MOVE OVER HYPERTEXT, HERE COMES HYPERMEDIA
George Por
Do you remember my story about VCRs and CCing in the last Netweaver? I talked about the Educational Excellence Through Telecommunications grant program, a large scale ($10 million per year for 15 years) project funded by The Annenberg School of Communications and managed by the Corporation for Public Broadcasting. The project allocates funds to develop innovative telecom applications in higher education.
I've just read reports of the research currently sponsored by Annenberg/CPB and thought you would enjoy learning about the one I found the most promising. Brown University's Institute for Research in Information and Scholarship (IRIS) is exploring ways to visualize abstract concepts, and is developing collaboration
between faculty and students as they browse through computer "worlds" of information and simulation.
IRIS is creating prototypes of software to be used as educational tools in the arts, humanities, social sciences, and science. The software tools are being developed in a "hypertext/hypermedia" framework. The project is obviously built on Ted Nelson's concepts published many years ago in his "Literary Machines". The IRIS report defines hypertext/hypermedia as follows:
Hypertext is a tool that allows authors to link
written material together in a coherent web of
information. With a hypertext system, authors and
GROUPS OF AUTHORS can create original documents and
link them directly to reference materials, articles
and other manuscripts. [EMPHASIS added - GP]
Colleagues or students can read the author's work and
follow the links to footnoted texts, adding their own
annotations, suggestions for revision, and links to
recommended readings. Like an encyclopedia, hypertext
directs readers to texts that can enrich their
understanding, providing connectivity of ideas.
Unlike an encyclopedia, however, hypertext grants
readers the navigation tools--electronic bridges and
links--to reach the referenced information in an
orderly but nonsequential manner.
Hypermedia extends hypertext's capabilities to include
other media, such as graphics, dynamic animation,
video, laser recordings, photographs and the like.

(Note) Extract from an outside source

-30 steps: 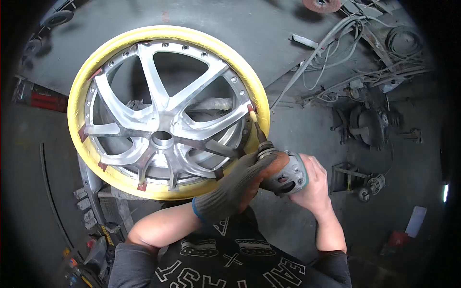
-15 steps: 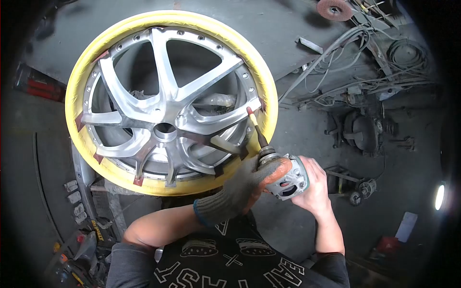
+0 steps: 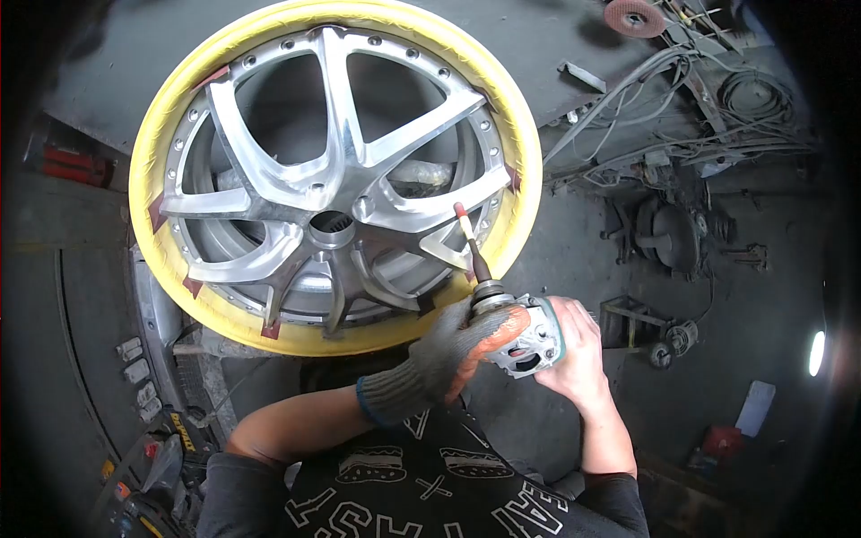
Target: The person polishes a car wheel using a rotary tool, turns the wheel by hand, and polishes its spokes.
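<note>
Both of my hands are closed around a die grinder (image 3: 530,341) with a long shaft and a narrow red tip. My gloved left hand (image 3: 466,345), grey with an orange palm, wraps its front end near the collar. My bare right hand (image 3: 577,351) grips the body from behind. The red tip (image 3: 460,210) lies at the lower edge of a right-hand spoke on the alloy wheel (image 3: 350,170); whether it touches I cannot tell. Yellow covering (image 3: 152,260) wraps the wheel's outer lip, and dark red pieces sit at several spoke ends.
A reddish grinding disc (image 3: 634,18) is at the top right, above tangled cables (image 3: 655,67). A small wheeled metal frame (image 3: 641,327) stands on the right. Tools, one with yellow lettering (image 3: 184,432), lie at lower left. A bright lamp (image 3: 816,353) shines at far right.
The wheel sits slightly higher and further right in view and appears a little turned. The grinder's tip has shifted inward along the spoke, with both hands still around the tool.
</note>
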`<state>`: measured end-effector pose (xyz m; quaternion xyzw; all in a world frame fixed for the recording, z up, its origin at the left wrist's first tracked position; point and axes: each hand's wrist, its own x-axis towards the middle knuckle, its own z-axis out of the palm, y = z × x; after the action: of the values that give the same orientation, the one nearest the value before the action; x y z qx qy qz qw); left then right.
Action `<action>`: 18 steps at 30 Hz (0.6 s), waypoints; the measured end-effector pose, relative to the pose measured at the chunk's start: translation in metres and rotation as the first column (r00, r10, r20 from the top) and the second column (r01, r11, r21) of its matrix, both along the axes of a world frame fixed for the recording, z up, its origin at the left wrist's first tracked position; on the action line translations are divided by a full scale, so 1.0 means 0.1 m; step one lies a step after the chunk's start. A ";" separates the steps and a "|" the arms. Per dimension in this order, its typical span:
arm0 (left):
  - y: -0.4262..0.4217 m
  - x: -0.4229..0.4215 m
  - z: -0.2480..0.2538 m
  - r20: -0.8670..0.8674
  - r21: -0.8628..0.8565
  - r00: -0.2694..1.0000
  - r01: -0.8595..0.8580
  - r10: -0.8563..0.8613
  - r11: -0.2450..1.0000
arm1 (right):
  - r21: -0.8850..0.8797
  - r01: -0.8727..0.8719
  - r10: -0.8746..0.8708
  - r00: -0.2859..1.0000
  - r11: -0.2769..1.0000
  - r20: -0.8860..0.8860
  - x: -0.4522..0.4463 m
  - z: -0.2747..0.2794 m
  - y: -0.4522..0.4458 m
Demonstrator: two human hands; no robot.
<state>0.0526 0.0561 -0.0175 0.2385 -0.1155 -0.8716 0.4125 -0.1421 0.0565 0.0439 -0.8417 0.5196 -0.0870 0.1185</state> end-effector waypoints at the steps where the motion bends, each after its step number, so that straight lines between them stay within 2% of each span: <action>1: 0.03 0.03 -0.02 -0.001 0.001 1.000 0.001 -0.001 1.000 | 0.001 0.001 -0.001 1.000 1.000 -0.001 0.03 0.00 0.02; 3: 0.10 0.07 -0.07 0.033 0.067 0.999 -0.018 0.016 0.998 | 0.005 0.004 -0.004 1.000 1.000 -0.016 0.10 0.01 0.05; 10: 0.19 0.24 -0.19 0.007 0.051 0.999 0.041 -0.042 0.998 | 0.054 0.044 -0.044 0.999 0.998 -0.014 0.30 -0.04 0.18; 12: 0.28 0.27 -0.25 0.032 0.162 0.999 -0.028 0.023 0.986 | 0.035 0.032 -0.032 0.999 0.999 -0.012 0.36 -0.06 0.22; 15: 0.26 0.39 -0.26 0.024 0.084 0.999 0.032 -0.034 0.996 | 0.041 0.046 -0.045 0.999 0.998 -0.023 0.45 -0.07 0.27; 18: 0.30 0.47 -0.30 0.002 0.064 1.000 -0.007 0.006 0.998 | 0.024 0.060 -0.059 0.998 0.998 -0.026 0.56 -0.10 0.33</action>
<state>0.0996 0.0862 -0.0476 0.2528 -0.0874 -0.8732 0.4074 -0.0859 0.0891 0.0335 -0.8253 0.5469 -0.0735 0.1197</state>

For example, a music professor teaching a course on
Mozart could prepare a hypermedia corpus containing a
biography of the composer's life with links to musical
scores of Mozart's works, associated laser recordings,
critics' commentaries, and interactive video recording
of The Magic Flute. Students could, in turn,
contribute additional links to the hypermedia corpus,
creating a rich world of information on Mozart and his
music.
I'm enthralled by the perspectives this "hyperworld" opens, both in academia and beyond it. Imagine the ways in which you could play with a toy like this. I'll find out more about how IRIS is doing with this project and get back to you in the next Netweaver. If you happen to read this story on the screen of a computer at Brown University, let me know.